In: Economics
Time Warner could offer the History Channel (H) and Showtime (S) individually or as a bundle of both.
Suppose the reservation prices of customers 1 and 2 (the highest prices they are willing to pay) are presented in the boxes below.
The cost to Time Warner is $1 per customer for licensing fees.
Preferences
Showtime History Chanel
Customer 1 9 2
Customer 2 3 8
Should Time Warner bundle or sell separately? Your answer needs to include the non-bundled and bundled profits.

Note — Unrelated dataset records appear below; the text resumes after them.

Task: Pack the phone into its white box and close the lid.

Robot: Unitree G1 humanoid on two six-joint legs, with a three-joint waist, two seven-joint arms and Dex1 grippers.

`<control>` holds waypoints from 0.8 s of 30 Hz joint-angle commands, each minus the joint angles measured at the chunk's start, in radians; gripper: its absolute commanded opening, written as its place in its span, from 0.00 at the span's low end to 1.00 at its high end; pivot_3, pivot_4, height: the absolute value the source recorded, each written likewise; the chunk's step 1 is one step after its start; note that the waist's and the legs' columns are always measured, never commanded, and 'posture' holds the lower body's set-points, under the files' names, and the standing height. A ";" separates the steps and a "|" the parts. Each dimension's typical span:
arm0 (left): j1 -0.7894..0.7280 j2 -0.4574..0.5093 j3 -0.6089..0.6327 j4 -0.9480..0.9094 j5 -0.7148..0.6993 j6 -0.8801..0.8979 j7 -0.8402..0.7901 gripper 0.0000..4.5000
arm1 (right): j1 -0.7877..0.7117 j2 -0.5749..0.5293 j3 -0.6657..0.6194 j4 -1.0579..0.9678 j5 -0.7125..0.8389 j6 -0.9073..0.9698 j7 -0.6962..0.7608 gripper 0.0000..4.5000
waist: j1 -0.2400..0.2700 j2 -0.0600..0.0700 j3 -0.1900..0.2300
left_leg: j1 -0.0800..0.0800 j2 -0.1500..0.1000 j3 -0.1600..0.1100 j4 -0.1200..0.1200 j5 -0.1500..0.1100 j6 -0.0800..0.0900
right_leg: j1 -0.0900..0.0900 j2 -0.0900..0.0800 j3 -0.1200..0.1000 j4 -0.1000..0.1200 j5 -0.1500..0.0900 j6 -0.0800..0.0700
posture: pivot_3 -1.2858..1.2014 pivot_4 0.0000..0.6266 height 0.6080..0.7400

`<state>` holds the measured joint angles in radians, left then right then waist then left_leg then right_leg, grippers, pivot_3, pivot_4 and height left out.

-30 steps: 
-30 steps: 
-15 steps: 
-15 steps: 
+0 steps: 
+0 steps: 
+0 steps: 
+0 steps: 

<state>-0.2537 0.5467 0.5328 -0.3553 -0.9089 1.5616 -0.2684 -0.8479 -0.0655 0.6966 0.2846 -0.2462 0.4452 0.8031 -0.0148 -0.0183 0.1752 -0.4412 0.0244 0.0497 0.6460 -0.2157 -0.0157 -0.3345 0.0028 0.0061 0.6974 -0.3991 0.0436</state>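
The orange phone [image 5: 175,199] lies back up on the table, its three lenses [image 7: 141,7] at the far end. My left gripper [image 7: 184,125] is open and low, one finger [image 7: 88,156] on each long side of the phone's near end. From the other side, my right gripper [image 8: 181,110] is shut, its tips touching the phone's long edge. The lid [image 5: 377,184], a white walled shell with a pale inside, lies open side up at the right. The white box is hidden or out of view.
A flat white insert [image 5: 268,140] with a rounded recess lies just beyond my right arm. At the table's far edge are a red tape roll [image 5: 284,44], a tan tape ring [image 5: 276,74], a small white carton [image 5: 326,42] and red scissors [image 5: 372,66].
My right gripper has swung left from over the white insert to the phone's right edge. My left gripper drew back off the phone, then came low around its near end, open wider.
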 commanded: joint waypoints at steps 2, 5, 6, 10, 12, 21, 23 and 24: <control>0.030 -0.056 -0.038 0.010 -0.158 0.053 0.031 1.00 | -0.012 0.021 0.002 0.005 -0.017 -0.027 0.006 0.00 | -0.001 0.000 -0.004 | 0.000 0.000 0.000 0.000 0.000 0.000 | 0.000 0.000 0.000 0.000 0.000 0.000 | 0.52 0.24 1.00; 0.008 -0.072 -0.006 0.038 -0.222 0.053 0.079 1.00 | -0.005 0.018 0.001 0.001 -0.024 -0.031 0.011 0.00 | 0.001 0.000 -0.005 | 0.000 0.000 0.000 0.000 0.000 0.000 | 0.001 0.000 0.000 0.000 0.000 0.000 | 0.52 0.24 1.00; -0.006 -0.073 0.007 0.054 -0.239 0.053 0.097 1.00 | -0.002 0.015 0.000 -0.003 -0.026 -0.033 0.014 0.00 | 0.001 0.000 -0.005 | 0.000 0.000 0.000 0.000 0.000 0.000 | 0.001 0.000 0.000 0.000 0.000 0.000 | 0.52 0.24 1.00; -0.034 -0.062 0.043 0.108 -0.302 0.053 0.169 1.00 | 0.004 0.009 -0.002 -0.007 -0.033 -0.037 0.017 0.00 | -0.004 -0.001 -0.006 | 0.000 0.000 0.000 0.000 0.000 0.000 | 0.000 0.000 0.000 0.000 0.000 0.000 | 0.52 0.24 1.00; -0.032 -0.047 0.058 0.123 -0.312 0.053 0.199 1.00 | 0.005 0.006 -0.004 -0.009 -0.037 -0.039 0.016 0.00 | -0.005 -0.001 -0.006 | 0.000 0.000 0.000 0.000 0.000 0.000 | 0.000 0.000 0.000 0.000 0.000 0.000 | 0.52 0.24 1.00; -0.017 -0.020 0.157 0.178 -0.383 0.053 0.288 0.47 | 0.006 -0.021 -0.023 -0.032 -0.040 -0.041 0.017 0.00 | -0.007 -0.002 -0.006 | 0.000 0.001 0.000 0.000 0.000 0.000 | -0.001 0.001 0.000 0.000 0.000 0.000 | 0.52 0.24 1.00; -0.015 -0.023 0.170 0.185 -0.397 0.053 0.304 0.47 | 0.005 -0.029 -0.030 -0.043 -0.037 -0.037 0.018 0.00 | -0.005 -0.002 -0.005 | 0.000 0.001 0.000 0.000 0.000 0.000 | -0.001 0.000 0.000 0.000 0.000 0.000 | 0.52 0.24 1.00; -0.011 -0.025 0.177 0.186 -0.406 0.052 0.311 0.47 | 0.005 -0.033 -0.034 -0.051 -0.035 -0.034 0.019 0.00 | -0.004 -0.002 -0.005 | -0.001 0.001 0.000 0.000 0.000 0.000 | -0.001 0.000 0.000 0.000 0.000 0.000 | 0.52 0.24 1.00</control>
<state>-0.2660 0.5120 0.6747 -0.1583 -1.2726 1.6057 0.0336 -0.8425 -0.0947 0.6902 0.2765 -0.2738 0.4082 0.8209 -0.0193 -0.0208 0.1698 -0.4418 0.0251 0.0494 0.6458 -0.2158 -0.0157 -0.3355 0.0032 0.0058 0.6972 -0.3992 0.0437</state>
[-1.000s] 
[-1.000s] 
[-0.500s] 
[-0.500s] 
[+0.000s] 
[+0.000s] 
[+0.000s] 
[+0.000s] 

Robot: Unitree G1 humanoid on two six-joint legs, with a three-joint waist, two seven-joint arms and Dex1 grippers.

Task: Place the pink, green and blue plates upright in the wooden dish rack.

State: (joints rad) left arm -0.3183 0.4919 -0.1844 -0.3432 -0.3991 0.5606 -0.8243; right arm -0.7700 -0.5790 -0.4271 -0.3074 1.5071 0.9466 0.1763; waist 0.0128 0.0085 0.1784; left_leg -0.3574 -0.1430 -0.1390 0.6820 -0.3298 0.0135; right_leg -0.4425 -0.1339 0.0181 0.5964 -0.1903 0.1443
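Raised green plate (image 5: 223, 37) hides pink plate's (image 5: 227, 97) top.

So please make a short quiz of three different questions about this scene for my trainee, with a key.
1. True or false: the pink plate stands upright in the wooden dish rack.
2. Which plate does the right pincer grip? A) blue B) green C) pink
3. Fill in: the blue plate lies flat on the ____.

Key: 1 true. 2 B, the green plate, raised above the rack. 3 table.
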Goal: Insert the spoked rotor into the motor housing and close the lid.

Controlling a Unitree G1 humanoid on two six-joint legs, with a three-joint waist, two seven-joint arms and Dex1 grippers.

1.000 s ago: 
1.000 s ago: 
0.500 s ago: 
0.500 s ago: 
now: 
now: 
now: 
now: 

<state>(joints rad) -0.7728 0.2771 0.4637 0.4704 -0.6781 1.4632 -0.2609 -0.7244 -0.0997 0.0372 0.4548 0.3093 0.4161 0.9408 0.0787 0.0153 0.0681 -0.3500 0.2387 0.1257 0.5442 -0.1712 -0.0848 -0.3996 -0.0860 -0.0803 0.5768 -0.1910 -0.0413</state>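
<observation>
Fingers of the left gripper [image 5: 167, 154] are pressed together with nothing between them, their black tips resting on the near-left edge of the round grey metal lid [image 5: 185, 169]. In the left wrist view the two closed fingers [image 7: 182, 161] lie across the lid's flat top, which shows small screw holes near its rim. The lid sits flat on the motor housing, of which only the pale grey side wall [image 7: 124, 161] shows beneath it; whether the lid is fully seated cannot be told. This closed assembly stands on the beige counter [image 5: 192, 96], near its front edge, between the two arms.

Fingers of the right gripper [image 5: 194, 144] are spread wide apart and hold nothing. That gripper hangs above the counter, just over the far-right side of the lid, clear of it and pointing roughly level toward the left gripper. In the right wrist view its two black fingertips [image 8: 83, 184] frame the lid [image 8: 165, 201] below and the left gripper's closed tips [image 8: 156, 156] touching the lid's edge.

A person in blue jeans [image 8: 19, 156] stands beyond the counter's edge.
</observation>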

Let us first find the best way to bundle. If it sells the bundle of both the channels for a price p, customers 1 and 2 are both willing to pay 9+2=11 and 3+8=11 for the bundle. Thus, the best price time warner could charge is 11. This would lead to both customers buying the bundle and time warner would make the bundle profit of 11+11-1-1=20
Now let us find the best non-bundled prices. Let p1 be the best price for showtime and p2 be the best price for history. A customer buys a channel if and only if its value if greater than the price for that channel. Therefore, given this information, if p1 is 9, only customer 1 buys it and p1 is 3, both customers buy it. Clearly, the best option is p1=9 in which case the profit from showtime is 9-1=8. Similarly, the best price for history would be p2=8 an only customer 2 will purchase it leading to profit of 8-1=7. This leads to the best non-bundled profits of 8+7=15.
Since the profit from bundling is higher than the profits from non-bundling (20>15), Time Warner should bundle and sell the bundle at price 11 instead of selling the channels separately.